**TASK GOAL**
Print the records below exactly, from the line containing "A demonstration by" down to the line containing "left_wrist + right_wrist", both lines included, and omit every picture.

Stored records
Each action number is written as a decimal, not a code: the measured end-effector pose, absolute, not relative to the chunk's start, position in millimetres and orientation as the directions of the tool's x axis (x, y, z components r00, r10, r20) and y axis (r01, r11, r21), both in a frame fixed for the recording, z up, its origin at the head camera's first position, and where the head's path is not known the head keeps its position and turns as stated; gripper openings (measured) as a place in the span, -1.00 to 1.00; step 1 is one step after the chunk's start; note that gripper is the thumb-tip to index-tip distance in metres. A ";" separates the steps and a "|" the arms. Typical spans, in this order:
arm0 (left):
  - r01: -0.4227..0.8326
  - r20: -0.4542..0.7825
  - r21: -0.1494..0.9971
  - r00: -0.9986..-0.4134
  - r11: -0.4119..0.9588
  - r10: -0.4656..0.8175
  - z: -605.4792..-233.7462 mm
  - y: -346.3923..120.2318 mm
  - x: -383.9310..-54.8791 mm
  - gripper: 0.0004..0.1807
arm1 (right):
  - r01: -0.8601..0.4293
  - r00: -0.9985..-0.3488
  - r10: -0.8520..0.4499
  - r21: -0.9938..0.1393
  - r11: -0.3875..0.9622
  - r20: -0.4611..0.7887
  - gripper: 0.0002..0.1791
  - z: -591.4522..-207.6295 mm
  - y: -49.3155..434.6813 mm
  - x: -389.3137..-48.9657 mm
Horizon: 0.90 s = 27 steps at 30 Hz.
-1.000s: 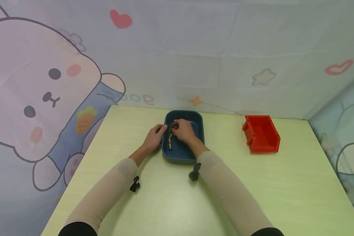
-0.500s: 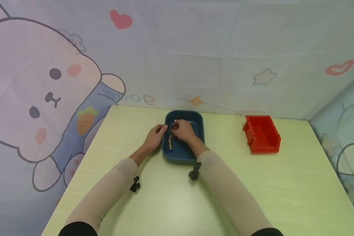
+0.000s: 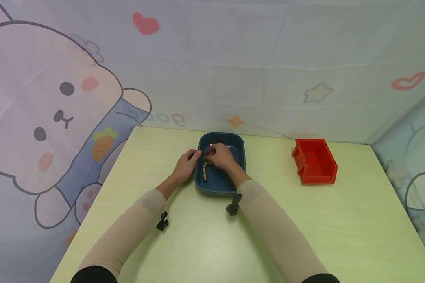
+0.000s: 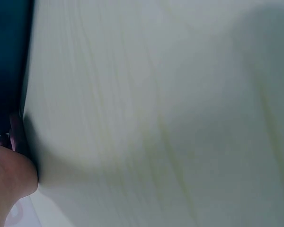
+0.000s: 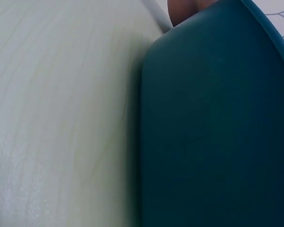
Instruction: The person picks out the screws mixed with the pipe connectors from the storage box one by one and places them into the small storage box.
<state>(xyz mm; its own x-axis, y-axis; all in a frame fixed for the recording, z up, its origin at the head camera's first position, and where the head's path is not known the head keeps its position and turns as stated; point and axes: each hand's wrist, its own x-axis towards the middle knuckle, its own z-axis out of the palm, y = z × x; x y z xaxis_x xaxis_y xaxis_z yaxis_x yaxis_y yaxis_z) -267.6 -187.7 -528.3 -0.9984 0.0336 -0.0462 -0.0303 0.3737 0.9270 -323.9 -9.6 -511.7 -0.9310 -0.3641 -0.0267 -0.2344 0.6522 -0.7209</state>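
Note:
A dark blue tray (image 3: pixel 238 151) sits near the table's back edge. My left hand (image 3: pixel 185 166) grips its left rim, thumb over the edge. Over the tray's left half, my right hand (image 3: pixel 221 156) pinches the upper end of a small brass fitting (image 3: pixel 204 171), which has jointed segments and a blue lower tip. The fingers hide part of it. In the left wrist view, the left hand (image 4: pixel 12 172) lies against the tray (image 4: pixel 7 56). The right wrist view is mostly filled by the tray's outer wall (image 5: pixel 217 123), hiding what the right hand does.
A red open-fronted bin (image 3: pixel 316 165) stands on the right side of the pale table (image 3: pixel 198 236), with a tiny dark bit inside. Behind the table hangs a printed cloth (image 3: pixel 212 78). Small black devices (image 3: pixel 233 208) are strapped near both wrists.
Both hands and the tray stay in place. The lower part of the brass fitting shifts very slightly under the right fingers.

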 end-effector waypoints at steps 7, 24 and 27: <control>-0.031 -0.044 0.929 -0.999 0.368 0.028 -529.7 -188.4 -269.1 -0.43 | -0.220 -0.936 -0.351 -0.730 0.647 -0.028 -0.79 -510.1 -10.2 -323.3; -0.039 -0.054 0.919 -0.998 0.392 0.028 -529.3 -188.7 -267.1 -0.37 | -0.242 -0.938 -0.345 -0.688 0.684 -0.014 -0.82 -513.1 -13.2 -323.9; -0.039 -0.054 0.920 -0.998 0.389 0.026 -528.9 -188.3 -266.9 -0.37 | -0.246 -0.939 -0.343 -0.684 0.687 -0.007 -0.84 -512.3 -13.4 -323.1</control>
<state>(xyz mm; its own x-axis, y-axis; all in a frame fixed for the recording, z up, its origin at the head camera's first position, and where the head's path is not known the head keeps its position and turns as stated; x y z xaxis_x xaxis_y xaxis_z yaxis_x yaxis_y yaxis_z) -266.9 -188.3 -528.9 -0.9982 0.0259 -0.0536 -0.0393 0.3890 0.9204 -323.1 -13.4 -512.3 -0.9393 -0.3431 -0.0071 -0.2457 0.6867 -0.6842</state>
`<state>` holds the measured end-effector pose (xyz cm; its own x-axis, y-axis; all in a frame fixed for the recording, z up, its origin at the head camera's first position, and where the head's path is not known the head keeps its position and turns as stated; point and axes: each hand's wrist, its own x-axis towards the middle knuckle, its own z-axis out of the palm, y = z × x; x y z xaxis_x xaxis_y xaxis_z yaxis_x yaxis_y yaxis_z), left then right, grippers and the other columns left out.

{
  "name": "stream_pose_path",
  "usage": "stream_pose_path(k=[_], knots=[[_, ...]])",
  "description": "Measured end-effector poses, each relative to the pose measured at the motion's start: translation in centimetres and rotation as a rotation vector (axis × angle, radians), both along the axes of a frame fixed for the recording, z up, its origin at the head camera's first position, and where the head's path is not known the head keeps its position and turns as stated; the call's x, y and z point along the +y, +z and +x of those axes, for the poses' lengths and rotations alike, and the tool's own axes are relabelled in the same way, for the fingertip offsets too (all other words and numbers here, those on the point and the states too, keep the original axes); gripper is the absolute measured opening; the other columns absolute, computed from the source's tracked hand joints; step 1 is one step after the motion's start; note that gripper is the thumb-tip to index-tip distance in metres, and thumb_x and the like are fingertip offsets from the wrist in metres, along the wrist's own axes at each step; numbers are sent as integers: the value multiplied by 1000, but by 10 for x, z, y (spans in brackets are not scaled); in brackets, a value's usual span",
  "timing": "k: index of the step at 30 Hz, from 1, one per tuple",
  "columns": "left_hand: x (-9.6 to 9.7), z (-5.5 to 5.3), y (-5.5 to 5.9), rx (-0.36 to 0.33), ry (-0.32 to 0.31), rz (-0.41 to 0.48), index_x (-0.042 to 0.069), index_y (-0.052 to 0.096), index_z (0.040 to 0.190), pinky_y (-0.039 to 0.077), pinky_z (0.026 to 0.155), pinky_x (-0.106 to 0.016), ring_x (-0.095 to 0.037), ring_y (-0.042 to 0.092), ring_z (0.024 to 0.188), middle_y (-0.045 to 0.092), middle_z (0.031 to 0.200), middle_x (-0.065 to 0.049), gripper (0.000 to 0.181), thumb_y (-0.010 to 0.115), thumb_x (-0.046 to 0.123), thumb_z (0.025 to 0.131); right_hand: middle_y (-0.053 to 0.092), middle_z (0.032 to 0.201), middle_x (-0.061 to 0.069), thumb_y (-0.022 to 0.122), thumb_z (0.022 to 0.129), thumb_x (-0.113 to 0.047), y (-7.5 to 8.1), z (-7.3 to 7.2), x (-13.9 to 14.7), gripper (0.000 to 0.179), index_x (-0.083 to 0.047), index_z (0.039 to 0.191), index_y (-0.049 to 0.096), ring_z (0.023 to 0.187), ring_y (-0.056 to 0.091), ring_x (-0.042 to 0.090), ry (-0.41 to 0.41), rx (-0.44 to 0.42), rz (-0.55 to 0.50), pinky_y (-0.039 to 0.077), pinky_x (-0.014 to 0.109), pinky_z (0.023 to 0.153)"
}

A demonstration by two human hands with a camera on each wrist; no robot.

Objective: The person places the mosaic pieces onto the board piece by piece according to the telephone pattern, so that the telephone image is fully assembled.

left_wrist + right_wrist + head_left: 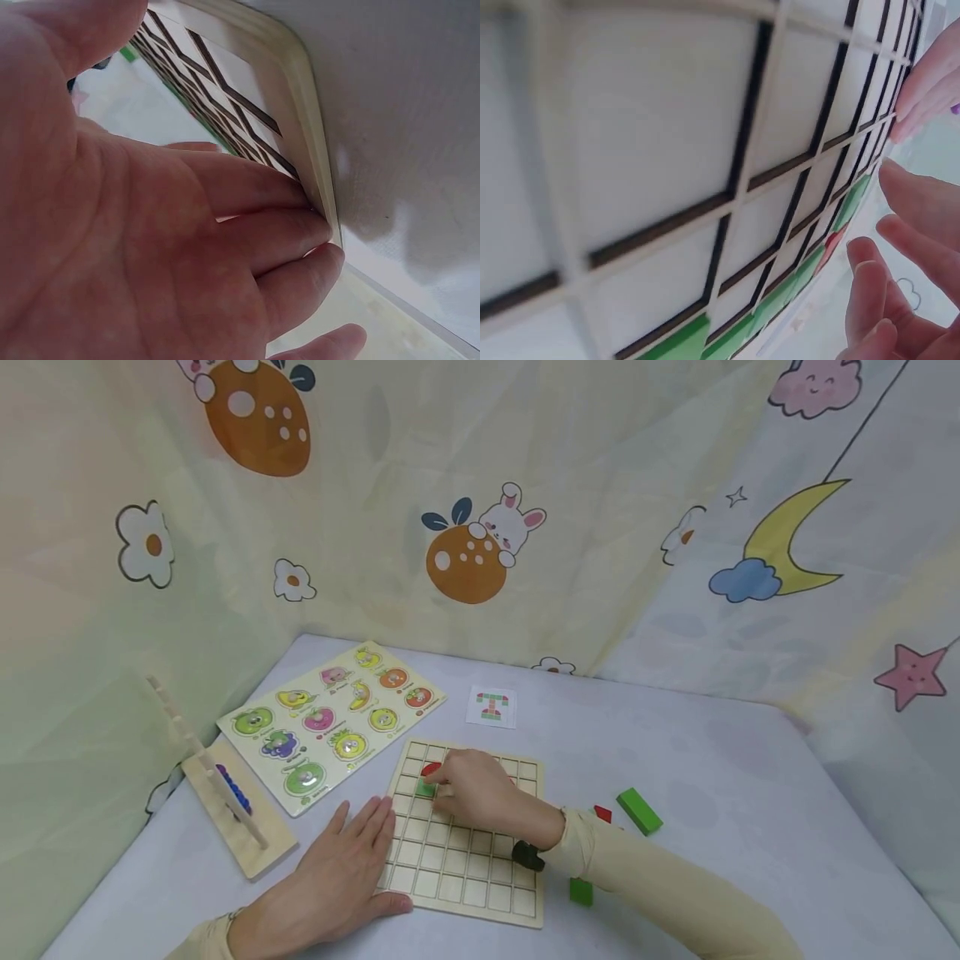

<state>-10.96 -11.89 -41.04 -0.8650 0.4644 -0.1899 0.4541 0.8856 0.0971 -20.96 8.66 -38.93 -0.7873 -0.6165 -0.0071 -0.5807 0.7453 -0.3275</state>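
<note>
Okay, so there's a pale wooden square-gridded tray (pixel 450 888) on the white-covered table, and a small green flat piece (pixel 424 788) sits in its upper-left part, with a red rounded-looking piece (pixel 431 768) right beyond it. The right wrist view shows more green pieces (pixel 780 300) lined up in compartments. The right hand (pixel 480 789) reaches its index finger to the small green one; the other fingers are loosely bent, no grip that I can see. The left hand (pixel 333 864) is spread out, fingertips against the tray's left edge. Left of that, a cream puzzle board (pixel 330 697) has colourful cartoon fruits in its slots, with labels too tiny to read. Behind the tray, a white card (pixel 491 707) shows red and green blocks forming a T with a wide foot.
</note>
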Motion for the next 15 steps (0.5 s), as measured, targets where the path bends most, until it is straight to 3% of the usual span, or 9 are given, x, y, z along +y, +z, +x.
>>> stream_pose_path(k=[3,8,15], knots=[[0,0,0,0,1,-6,-6,39,153,23,124,-64,-39,31,155,33,165,-24,108,55,78,87,76,96,0,82,87,-18,4,9,12,29,-13,115,80,68,50,3,19,31,-8,38,17,56],[0,0,0,3,0,-16,-6,39,154,23,124,-64,-39,31,155,33,165,-24,108,55,78,87,75,89,0,82,87,-17,2,26,41,24,-12,110,81,68,49,3,15,62,-43,38,17,56],[0,0,1,-9,6,-11,-6,39,154,22,124,-64,-39,30,155,32,165,-25,108,57,77,87,74,92,-1,81,85,-13,-1,47,93,24,-13,109,82,71,54,4,-153,35,-106,42,18,59]])
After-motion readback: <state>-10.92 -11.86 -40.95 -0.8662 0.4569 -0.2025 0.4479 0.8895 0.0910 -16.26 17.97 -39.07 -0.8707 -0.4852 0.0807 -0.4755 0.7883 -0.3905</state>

**ANSWER SECTION**
A demonstration by two human hands with a camera on each wrist; no robot.

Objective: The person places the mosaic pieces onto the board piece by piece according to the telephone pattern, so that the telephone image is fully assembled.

left_wrist + right_wrist + head_left: 

There is no more to the output, and the exercise is done.